WHAT THIS TASK INVOLVES.
Whenever the word "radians" turns up in a line below, that line should be copied.

RECORDS FOR THE EXERCISE.
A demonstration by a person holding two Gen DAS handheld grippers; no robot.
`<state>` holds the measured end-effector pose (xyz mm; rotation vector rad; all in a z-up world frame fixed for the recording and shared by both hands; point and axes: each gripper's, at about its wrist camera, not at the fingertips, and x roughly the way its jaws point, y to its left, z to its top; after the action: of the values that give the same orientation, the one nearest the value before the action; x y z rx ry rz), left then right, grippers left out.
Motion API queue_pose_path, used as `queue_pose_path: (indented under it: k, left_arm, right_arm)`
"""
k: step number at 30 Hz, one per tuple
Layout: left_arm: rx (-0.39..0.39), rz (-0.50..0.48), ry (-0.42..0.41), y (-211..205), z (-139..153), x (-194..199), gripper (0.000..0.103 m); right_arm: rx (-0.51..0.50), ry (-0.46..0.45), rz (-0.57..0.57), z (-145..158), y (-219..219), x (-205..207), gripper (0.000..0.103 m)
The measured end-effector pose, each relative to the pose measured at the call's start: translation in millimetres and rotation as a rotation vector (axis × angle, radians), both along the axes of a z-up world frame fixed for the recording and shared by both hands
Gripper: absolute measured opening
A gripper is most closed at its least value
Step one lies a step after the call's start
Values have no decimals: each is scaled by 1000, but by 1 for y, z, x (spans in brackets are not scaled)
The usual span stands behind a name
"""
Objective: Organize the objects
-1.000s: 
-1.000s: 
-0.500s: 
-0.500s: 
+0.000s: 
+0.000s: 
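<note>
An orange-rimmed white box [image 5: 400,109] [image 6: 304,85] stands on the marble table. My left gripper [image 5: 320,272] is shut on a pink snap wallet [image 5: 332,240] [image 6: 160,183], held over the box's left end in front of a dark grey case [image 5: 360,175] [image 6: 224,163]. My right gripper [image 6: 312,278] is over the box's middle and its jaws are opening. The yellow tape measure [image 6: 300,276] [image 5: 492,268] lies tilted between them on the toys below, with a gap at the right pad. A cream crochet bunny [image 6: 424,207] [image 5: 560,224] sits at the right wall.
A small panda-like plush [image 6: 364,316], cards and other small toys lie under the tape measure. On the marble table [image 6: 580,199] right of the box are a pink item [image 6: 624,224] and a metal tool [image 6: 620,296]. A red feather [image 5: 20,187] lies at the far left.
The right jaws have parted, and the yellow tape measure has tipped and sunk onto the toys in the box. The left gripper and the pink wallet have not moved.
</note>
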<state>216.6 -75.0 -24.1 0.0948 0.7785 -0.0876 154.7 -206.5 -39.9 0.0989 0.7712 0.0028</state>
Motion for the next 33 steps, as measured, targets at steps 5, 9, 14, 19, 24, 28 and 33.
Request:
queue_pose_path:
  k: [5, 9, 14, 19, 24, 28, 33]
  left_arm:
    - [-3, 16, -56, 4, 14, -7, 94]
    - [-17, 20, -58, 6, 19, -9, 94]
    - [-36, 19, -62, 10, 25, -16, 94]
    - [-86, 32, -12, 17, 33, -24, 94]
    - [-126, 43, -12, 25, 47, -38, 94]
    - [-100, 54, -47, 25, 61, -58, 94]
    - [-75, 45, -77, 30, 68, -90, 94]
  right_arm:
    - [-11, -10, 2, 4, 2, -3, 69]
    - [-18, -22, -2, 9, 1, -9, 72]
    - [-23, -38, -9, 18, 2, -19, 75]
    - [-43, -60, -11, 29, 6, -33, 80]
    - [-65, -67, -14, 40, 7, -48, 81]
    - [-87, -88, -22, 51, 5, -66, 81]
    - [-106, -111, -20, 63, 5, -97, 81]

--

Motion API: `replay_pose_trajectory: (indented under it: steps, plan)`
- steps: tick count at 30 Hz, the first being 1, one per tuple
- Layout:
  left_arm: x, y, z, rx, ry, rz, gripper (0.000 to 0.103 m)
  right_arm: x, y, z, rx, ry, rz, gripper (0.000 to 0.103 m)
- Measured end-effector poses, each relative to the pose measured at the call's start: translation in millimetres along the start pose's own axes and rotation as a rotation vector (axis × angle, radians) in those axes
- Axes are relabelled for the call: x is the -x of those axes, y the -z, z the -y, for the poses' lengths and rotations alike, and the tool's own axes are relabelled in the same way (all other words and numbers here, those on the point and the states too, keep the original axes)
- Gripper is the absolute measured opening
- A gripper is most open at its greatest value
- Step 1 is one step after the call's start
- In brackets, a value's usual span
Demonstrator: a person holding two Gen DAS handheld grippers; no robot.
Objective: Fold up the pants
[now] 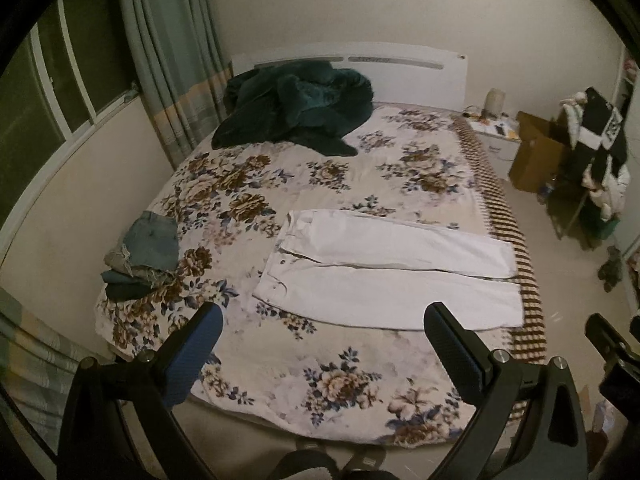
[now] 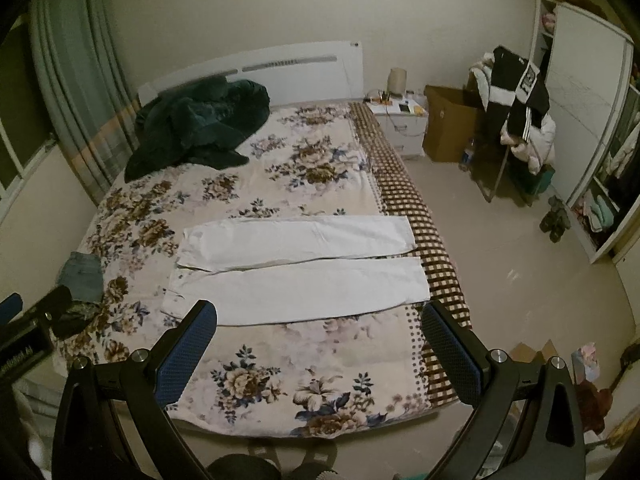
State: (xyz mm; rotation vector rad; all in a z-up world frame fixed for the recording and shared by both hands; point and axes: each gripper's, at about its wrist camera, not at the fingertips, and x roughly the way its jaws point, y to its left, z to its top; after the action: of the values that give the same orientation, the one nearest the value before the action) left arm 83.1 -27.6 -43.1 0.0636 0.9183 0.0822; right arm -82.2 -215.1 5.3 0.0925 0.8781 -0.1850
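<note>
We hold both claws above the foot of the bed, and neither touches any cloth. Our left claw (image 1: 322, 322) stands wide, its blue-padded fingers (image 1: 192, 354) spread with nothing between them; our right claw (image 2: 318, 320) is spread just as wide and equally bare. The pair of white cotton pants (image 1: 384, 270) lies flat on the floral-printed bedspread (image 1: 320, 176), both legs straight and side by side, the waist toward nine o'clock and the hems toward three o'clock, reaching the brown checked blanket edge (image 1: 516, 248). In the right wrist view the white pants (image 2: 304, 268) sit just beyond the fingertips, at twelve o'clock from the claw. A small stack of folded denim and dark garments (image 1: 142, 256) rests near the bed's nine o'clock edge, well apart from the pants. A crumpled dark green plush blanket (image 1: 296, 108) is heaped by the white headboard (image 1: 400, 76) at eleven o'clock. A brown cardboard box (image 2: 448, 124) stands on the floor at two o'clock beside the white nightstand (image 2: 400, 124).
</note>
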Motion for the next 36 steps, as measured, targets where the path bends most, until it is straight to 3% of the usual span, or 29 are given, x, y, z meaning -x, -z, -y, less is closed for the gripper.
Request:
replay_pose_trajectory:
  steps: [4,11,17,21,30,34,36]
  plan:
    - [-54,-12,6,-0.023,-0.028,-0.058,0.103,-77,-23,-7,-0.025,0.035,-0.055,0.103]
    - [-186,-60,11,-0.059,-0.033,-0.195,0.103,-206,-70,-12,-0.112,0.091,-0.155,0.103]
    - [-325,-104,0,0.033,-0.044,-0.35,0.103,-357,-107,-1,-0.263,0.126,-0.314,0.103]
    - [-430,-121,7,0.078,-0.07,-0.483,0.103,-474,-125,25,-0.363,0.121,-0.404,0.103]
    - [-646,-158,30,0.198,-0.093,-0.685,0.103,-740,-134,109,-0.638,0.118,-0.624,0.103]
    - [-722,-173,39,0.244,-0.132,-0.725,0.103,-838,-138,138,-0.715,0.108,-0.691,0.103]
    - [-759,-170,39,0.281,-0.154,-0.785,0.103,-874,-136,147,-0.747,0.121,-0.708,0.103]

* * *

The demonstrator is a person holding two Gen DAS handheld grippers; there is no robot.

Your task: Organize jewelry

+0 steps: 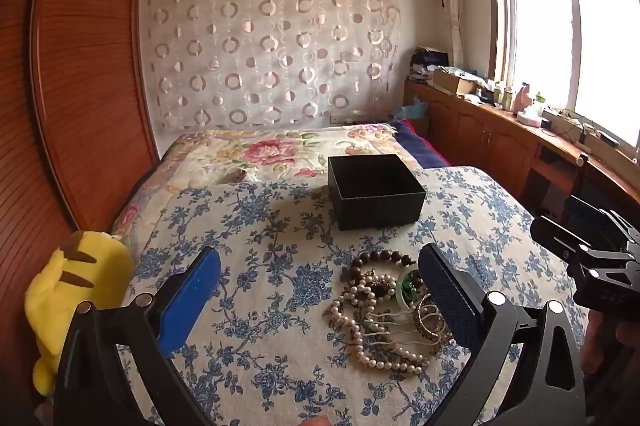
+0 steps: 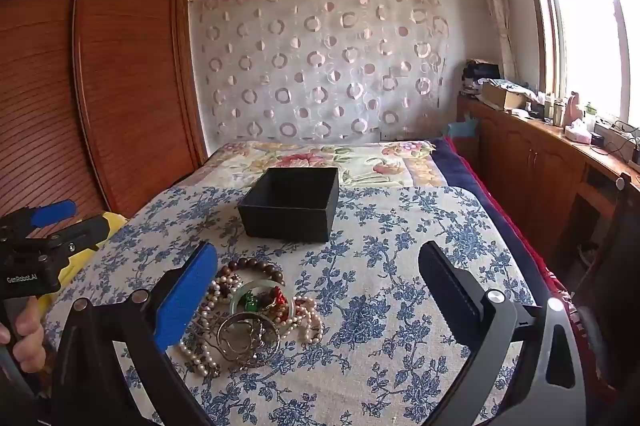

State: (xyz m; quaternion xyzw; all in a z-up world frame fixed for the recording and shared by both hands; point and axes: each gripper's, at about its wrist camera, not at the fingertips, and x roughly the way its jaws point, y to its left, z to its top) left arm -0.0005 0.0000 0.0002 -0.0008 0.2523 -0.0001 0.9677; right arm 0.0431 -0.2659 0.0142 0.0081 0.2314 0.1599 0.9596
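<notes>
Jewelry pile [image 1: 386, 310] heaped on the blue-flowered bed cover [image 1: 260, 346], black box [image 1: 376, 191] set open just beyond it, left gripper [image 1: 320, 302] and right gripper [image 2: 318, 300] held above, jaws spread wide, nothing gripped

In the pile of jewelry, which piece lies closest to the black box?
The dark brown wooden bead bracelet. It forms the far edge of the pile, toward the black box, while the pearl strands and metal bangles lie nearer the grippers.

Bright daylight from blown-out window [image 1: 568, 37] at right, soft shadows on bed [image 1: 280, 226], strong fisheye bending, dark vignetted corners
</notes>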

RESULT OF THIS EXERCISE.
The measured end-effector pose, each relative to the pose measured at the call's start: translation in millimetres and rotation as a rotation vector (axis × angle, radians), both along the axes of a z-up world frame fixed for the recording and shared by both hands
- Measured end-effector poses, each relative to the pose measured at the call's start: translation in millimetres along the start pose's own axes and rotation as a rotation vector (axis × angle, radians) in those axes

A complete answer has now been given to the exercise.